Мне было жаль Сашу. Я пробирался на кухню и слушал, как за дощатой перегородкой с коричневыми обоями раздавался надрывный кашель. Однажды я нарисовал на листе бумаги солнце, траву и себя: кружочек головы, палочка туловища, а от него четыре веточки — две руки и две ноги. Потом я прошел на кухню и, прислонясь к перегородке, прошептал:
— Саша, ты болеешь?
— …олею, — донеслось до меня.
— На, держи. Для тебя нарисовал. — Я сунул в щель листок. С той стороны листок потянули.
— …сибо!..
Кашлять за стеной перестали. Кто-то смеялся. Ну, конечно, смеялся Саша. В темной комнате с занавешенным окном он понял по моему рисунку, что на улице солнце и теплая трава. И что мне очень хорошо гулять. Потом я услышал, как он позвал маму и потребовал карандаш. Скоро из щели высунулся белый уголок. Я побежал в свою комнату.
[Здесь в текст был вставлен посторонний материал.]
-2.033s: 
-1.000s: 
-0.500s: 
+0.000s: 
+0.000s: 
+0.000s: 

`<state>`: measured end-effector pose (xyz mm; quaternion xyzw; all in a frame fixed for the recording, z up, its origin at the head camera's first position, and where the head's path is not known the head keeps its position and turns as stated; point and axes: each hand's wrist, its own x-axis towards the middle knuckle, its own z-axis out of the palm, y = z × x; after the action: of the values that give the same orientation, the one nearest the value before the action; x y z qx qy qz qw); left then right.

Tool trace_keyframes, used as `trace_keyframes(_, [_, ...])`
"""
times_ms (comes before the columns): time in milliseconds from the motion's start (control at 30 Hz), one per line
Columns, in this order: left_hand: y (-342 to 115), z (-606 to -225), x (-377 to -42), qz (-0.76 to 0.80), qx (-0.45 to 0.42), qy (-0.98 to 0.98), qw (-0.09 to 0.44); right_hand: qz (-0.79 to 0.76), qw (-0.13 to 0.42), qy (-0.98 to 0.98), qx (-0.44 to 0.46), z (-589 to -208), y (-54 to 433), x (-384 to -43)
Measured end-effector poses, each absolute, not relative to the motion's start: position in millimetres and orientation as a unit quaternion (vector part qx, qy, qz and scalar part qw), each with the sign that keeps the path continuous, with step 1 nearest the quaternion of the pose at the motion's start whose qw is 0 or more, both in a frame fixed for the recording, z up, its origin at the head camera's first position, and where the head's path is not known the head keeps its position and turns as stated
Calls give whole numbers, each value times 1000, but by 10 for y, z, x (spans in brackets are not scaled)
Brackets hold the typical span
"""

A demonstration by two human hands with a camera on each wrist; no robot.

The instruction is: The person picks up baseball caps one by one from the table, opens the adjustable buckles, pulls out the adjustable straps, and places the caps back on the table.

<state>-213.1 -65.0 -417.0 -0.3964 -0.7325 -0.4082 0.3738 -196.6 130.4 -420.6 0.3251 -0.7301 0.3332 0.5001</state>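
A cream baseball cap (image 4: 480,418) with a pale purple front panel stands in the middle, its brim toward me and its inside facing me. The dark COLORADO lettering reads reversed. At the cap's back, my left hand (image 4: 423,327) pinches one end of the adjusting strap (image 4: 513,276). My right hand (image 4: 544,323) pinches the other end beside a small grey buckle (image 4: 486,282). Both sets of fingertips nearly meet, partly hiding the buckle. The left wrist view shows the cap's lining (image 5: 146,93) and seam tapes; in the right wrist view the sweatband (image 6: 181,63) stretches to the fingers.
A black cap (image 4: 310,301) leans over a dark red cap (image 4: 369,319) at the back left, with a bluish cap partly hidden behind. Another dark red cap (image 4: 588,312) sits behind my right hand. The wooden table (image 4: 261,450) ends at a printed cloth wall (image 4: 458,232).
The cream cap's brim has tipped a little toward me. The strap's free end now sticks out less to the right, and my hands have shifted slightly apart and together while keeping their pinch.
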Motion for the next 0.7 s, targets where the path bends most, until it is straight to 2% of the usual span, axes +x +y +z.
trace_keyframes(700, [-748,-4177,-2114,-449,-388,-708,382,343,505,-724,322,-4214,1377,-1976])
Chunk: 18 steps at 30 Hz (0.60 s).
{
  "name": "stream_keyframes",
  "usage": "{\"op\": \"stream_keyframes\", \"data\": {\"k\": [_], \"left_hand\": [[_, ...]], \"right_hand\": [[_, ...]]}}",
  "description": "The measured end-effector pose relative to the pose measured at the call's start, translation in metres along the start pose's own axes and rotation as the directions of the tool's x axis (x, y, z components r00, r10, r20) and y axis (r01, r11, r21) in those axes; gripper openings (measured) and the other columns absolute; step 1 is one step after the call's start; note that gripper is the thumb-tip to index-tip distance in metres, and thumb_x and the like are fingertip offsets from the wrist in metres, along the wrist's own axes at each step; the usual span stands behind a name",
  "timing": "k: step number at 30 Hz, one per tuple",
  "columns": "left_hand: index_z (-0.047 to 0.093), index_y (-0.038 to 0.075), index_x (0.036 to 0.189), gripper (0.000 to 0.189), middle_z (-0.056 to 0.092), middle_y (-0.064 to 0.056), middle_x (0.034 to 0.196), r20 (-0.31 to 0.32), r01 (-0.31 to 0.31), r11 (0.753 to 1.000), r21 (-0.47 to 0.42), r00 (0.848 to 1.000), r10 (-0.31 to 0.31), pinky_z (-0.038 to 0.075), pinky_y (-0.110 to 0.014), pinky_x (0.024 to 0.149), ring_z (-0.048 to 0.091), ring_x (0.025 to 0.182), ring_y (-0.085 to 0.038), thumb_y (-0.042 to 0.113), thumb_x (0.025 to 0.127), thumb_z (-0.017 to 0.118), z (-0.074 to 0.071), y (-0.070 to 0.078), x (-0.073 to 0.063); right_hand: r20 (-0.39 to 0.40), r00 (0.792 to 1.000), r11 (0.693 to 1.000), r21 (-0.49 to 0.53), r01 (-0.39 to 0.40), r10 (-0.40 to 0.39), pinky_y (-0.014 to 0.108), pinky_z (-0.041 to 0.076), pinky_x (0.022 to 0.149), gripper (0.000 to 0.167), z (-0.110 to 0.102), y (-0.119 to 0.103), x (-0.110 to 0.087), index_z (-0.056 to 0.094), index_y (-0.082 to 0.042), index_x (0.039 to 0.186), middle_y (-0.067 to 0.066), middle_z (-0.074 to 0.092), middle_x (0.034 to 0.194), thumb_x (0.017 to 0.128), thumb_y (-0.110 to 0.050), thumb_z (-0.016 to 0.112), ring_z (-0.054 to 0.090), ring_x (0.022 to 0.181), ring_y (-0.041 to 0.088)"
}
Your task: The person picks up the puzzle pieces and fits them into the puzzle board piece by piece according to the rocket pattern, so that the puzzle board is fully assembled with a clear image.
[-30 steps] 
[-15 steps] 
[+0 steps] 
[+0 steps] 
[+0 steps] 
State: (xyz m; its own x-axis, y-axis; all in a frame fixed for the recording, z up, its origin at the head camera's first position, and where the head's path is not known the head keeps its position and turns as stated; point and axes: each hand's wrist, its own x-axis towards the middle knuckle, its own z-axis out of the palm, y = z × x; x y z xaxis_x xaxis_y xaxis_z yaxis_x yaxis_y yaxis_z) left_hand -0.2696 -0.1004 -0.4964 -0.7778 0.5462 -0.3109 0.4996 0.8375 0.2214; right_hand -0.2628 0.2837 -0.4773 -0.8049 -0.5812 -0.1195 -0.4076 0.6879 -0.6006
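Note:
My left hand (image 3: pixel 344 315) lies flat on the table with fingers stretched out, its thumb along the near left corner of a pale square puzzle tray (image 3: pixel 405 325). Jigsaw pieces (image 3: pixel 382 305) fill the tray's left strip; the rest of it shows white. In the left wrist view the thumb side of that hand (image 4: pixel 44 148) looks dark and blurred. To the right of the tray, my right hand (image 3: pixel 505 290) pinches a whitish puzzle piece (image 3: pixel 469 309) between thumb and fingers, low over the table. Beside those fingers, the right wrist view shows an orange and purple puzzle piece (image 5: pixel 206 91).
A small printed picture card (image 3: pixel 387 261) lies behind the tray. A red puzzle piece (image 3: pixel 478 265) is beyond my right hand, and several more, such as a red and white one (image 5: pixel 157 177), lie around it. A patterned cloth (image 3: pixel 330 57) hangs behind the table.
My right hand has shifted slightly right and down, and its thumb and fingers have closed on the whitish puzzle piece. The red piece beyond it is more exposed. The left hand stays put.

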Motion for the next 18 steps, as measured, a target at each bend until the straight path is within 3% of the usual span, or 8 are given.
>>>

В моем рисунке было изменение: рядом с мальчиком стоял другой: кружок головы, палочка туловища, а от нее четыре веточки… Мальчик был изображен красным карандашом, и я понял: это Саша. Он тоже хочет греться на солнце и ходить босиком. Я соединил жирной чертой руки-веточки двух мальчиков — это значит: они держались крепко за руки — и сунул лист обратно. В тот вечер врач вышел от соседей веселый.
ПЕРВЫЕ ЦВЕТЫ
У Саши был велосипед. У меня тоже, только похуже. Соседская девочка Марина иногда брала у нас покататься велосипед, и я сильно мучился, если она предпочитала велосипед моего друга.
Однажды я взял у Саши баночки с цветной тушью, которые стояли на столе его отца, и решил написать письмо. Это было первое письмо к девочке, и я писал его весь день. И каждую строчку я писал разным цветом. Сперва красным, потом синим, зеленым… Мне казалось, что это будет самым лучшим выражением моего чувства.
Два дня я не видел Марину, хотя старался проезжать все время у нее под окнами. Потом вышел ее старший брат и стал меня пристально рассматривать. И на его лице было ясно написано: «А я все знаю». Потом брат скрылся, и выбежала Марина. И в знак хорошего ко мне расположения попросила велосипед. Проехала один раз для вида и сказала, чертя носком маленького ботиночка по земле:
— Ну, вот что. Я тебе отвечу на письмо, если ты принесешь мне цветов. — И она топнула твердо своим маленьким ботиночком. — Цветы нужны сейчас!